Sunday, March 10, 2019

You Can Take the Girl Out of the North...


"To have less and do more" became my motto almost 8 years ago and resulted in selling my beloved farm in Vermont.  The house was a classic post&beam saltbox that had tripled in size over its 100+ years, with bountiful years resulting in additions and double staircases which caused more than one visitor to get lost within the house.  The land was the ideal mix of fields and woods and four generations of my Firelight Setters pointed their first grouse and woodcock near the apple trees, alders and stone walls that were out the back door. 
But owning it required that most days I had to be away to earn the money to support it and I was ready for change.  So I sold the farm and took early retirement.   Well, okay, "early retirement" is a stretch since I did not meet the age and certainly not the financial criteria normally associated with retirement. Perhaps jumped-ship would be more accurate.

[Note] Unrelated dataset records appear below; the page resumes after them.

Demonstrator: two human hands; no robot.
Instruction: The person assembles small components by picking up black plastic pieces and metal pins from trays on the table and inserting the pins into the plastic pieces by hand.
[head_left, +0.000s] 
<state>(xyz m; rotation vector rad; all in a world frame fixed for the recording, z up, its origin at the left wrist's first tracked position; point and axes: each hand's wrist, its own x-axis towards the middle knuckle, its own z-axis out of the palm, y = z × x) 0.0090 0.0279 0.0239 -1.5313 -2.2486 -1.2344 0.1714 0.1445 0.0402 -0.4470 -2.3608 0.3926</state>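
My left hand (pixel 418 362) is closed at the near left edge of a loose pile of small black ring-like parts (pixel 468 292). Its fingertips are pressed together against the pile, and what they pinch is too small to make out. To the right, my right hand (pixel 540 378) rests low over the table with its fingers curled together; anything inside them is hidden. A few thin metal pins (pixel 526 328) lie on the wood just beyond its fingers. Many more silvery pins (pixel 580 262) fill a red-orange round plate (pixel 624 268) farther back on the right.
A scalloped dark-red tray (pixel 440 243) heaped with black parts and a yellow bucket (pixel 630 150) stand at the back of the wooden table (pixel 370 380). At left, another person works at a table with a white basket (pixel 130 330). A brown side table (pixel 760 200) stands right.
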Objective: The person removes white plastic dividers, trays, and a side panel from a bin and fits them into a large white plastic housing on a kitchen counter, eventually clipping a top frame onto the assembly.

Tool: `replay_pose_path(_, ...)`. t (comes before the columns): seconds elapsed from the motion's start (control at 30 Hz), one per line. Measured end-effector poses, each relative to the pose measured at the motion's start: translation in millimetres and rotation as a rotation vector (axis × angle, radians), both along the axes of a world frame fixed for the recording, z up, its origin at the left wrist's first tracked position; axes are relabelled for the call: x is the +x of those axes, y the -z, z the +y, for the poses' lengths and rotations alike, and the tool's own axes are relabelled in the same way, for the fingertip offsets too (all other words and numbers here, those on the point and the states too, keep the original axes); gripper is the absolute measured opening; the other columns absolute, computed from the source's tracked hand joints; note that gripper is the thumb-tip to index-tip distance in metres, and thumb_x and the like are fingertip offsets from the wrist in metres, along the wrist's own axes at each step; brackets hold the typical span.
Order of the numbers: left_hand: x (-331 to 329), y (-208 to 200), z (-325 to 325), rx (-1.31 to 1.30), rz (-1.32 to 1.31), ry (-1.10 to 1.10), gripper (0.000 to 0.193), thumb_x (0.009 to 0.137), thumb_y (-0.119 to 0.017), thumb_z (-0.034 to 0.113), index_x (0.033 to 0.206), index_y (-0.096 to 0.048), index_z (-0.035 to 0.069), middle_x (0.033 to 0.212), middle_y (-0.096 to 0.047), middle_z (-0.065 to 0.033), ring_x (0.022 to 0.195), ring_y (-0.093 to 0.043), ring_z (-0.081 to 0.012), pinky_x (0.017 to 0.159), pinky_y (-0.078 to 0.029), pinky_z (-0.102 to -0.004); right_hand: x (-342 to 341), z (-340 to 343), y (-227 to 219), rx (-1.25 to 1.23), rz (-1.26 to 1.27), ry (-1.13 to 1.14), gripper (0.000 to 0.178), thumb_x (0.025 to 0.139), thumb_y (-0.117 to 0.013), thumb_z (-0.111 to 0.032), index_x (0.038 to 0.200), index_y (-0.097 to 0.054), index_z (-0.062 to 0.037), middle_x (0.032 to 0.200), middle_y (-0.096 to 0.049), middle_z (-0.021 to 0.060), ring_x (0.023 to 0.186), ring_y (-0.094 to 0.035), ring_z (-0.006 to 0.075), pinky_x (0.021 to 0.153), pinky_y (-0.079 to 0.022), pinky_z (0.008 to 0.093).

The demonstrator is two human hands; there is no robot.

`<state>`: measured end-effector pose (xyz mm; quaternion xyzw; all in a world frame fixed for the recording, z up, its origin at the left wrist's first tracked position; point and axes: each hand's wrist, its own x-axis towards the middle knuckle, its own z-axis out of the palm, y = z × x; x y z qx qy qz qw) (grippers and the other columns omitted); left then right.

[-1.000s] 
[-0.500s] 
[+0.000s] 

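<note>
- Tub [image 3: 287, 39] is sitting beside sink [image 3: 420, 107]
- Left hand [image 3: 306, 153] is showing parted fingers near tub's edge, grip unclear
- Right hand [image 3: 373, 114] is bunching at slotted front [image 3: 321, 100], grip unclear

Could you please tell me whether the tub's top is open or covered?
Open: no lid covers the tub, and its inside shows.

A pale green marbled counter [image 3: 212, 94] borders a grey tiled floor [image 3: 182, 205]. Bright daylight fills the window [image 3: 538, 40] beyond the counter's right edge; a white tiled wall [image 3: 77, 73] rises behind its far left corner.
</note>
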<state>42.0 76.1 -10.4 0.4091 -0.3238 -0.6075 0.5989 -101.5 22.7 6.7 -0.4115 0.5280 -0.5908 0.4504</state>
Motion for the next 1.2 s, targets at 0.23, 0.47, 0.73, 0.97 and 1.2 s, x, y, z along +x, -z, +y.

Since that time I moved to a rural house in Kansas and increased my hunting days from 25 to 60+ each year, with 6-week trips to Montana and 3-month seasons hunting quail here in Kansas.  The experience has been invaluable to me and to my dogs.  I have come to love watching the dogs stretch out and roll over the Montana hills and lock-up onto point on sharptail or a group of huns. I now understand why bobwhite are so well loved:
They offer both quality and quantity of dog work like no other species as the dogs work the brushy edges of Kansas fields.  Dog stamina and ability to stay healthy and strong when hunting several hours a day, day-after-day for weeks has crystallized the importance of breeding for both good conformation as well as the intelligence to handle a wide variety of terrain and species.  

But. Yes, but.  Ruffed grouse hunting still lured me.  Three years ago I went directly from 6 hot, dry weeks on the Montana prairie into the sweet, musty home of ruffs in Minnesota for a few days.  It was then that the call began.  Each of the past two years I spent a month hunting ruffs
in Michigan and it became clear: You can take the girl out of the North, but you can't take the North out of the girl.  I will continue to travel to the prairies and plains for hunting, but the woods where ruffs are found will see more of my time.  Which brings me to the past week where I signed a contract to sell my house here in Kansas and soon I will be traveling to northern Michigan in search of my next house.  I hope it will become my home, but only time will tell.  One thing of which I am certain: Home is somewhere in the North woods.  

Thursday, March 7, 2019

Blue Hens

In animal breeding the term "Blue Hen" means a female who consistently produces quality offspring, regardless of the sire to whom she is bred.   A male who consistently stamps his offspring with his own good traits is said to be prepotent.   To get either of these in a breeding program is when a breeder truly begins to put their mark on their breed: They begin to produce dogs that can be identified as being from their program either by performance traits, appearance, or both.  There are many breeders who produce nice dogs who perform well and look as they should. But there are fewer breeders who produce generation after generation of dogs with consistent quality and traits that can be identified as coming from that line.

I'm not sure how this much time could possibly have passed me by already, but last year I put the 7th generation of Firelight ryman setters on the ground.  My little breeding program is very small, limited to only as many dogs as I can actively hunt.  Reading about Blue Hens and Prepotent sires in other breeds where breeders own dozens of dogs and produce many litters a year got me to reminiscing about the wonderful females who have led me to own my current crew of 5.  If you care to take a moment, take a walk back through time with me. 

7th generation







1st generation

Cheers, and thank you, to all of these dogs and more that I have loved.